By Aduragbemi Omiyale

The presidential candidate of the Labour Party in the 2023 general elections, Mr Peter Obi, has expressed worry over plans by the administration of President Bola Tinubu to spend about $11.6 billion on debt servicing.

In a post on his social media platform on Monday, the opposition politician criticised this move, saying it is not good for the country.

He also said this action “should concern anyone interested in the country’s economic future and long-term development.”

The former Governor of Anambra State kicked against the penchant of the government to borrow from various sources without anything to show for it.

“There is nothing inherently wrong with borrowing when it is guided by prudence and directed toward productive investment, he noted, stressing that countries such as Japan, the United Kingdom, the United States, the United Arab Emirates, Singapore, and Indonesia are all heavily indebted, yet their borrowings are largely channelled into education, healthcare, infrastructure, and innovation – sectors that generate long-term economic returns and sustain repayment capacity.”

According to him, “despite high debt levels, their obligations remain more manageable because they are tied to measurable productivity.”

He said, “Nigeria’s situation, however, is markedly different. A huge proportion of past borrowing has been directed toward consumption, with limited visible or sustainable developmental outcomes to justify the scale of indebtedness.”

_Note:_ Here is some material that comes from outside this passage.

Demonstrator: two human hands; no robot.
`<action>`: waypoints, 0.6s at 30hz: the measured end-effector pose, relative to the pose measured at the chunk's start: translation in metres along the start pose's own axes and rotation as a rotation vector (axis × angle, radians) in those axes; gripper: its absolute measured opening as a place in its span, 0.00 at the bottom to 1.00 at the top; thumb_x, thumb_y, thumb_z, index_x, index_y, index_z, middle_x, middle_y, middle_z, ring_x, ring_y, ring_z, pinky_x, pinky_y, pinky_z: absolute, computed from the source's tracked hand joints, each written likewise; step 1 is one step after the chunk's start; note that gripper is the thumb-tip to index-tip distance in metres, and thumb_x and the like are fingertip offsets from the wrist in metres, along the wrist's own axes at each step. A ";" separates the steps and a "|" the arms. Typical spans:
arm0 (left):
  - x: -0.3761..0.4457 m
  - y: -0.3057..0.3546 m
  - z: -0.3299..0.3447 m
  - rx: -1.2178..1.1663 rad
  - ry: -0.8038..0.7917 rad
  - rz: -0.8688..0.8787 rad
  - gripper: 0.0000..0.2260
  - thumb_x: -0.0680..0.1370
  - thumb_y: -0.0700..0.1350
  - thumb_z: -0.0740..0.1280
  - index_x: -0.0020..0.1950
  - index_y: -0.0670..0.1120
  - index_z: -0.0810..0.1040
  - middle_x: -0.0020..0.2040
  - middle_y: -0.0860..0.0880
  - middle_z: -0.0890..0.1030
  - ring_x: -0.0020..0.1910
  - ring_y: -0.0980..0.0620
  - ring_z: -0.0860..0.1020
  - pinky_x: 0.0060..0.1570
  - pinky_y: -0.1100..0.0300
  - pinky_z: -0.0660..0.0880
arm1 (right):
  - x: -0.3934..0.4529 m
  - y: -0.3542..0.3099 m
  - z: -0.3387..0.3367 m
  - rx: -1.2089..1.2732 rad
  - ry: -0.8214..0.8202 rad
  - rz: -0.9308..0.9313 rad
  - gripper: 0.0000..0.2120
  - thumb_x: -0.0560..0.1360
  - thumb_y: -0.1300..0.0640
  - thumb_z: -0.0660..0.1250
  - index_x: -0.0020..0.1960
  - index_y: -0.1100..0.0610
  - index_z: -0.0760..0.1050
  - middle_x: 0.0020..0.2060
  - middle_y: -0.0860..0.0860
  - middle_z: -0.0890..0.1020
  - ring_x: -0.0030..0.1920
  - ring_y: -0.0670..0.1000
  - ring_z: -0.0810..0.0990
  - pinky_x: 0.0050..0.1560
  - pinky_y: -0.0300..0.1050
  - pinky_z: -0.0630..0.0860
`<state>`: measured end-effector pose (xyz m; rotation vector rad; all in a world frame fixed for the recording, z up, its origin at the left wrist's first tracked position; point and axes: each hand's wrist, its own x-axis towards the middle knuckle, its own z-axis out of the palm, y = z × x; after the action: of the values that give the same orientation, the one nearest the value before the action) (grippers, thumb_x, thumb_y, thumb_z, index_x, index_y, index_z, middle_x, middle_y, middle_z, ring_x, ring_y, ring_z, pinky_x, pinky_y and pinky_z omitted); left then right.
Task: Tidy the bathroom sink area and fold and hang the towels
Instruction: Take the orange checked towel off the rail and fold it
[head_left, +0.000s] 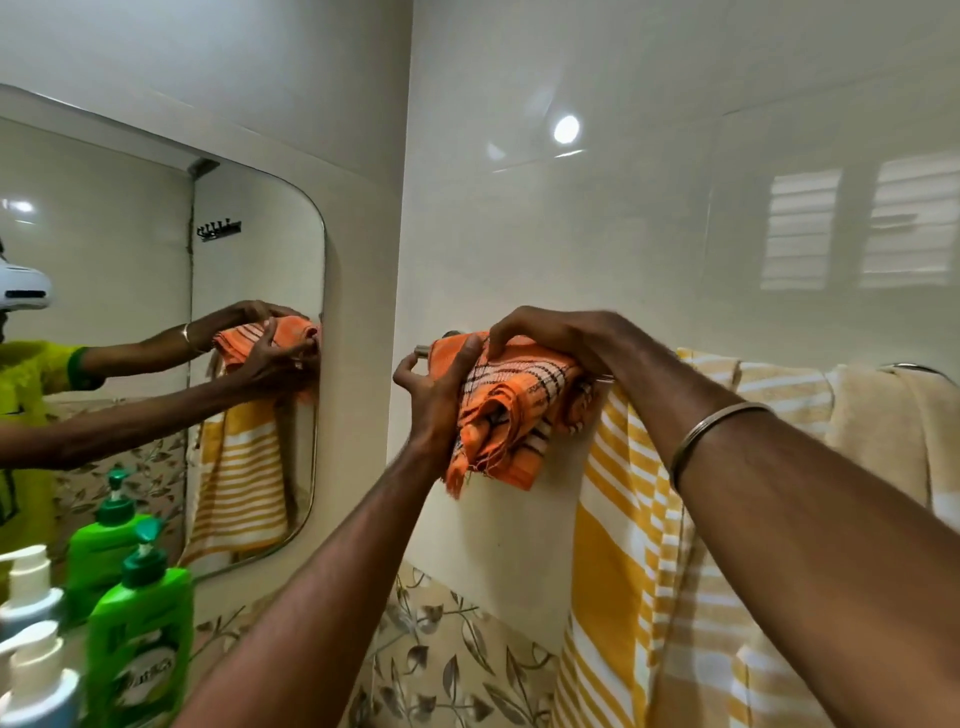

“It is also important to note that a huge portion of the debt currently being serviced was accumulated under the Tinubu administration itself, while borrowing has continued at a significant pace. The administration’s recent external borrowing alone includes about $6 billion (from First Abu Dhabi Bank in the UAE—$5 billion, and UK Export Finance via Citibank London—$1 billion), a further $1.25 billion under consideration from the World Bank, and an additional $516 million arranged through Deutsche Bank, bringing the latest known external loan commitments to roughly $7.8 billion. In addition, domestic borrowing through monthly bond issuances continues to add to the overall debt stock,” the businessman also stated.

“Against this backdrop, Nigeria’s 2026 budget shows that health is N2.46 trillion, education is N2.56 trillion, and poverty alleviation is N865 billion, giving a combined total of about N5.885 trillion for these three critical sectors.

“By comparison, debt servicing at about $11.6 billion (approximately N17–N18 trillion, depending on exchange rate assumptions) is almost three times higher than the total allocation to health, education, and social protection combined. This imbalance highlights a troubling fiscal reality in which debt obligations increasingly crowd out investment in human capital and poverty reduction.

“Moreover, even within the limited allocations to these sectors, funds may not be fully released, and a significant portion of what is eventually released could be misappropriated,” he further stated.

Mr Obi said, “The central issue is not borrowing itself, but whether borrowed funds are being converted into measurable productivity, inclusive growth, and improved living standards. Without this, debt servicing shifts from being a temporary fiscal obligation to a long-term structural burden that constrains development and deepens economic vulnerability.”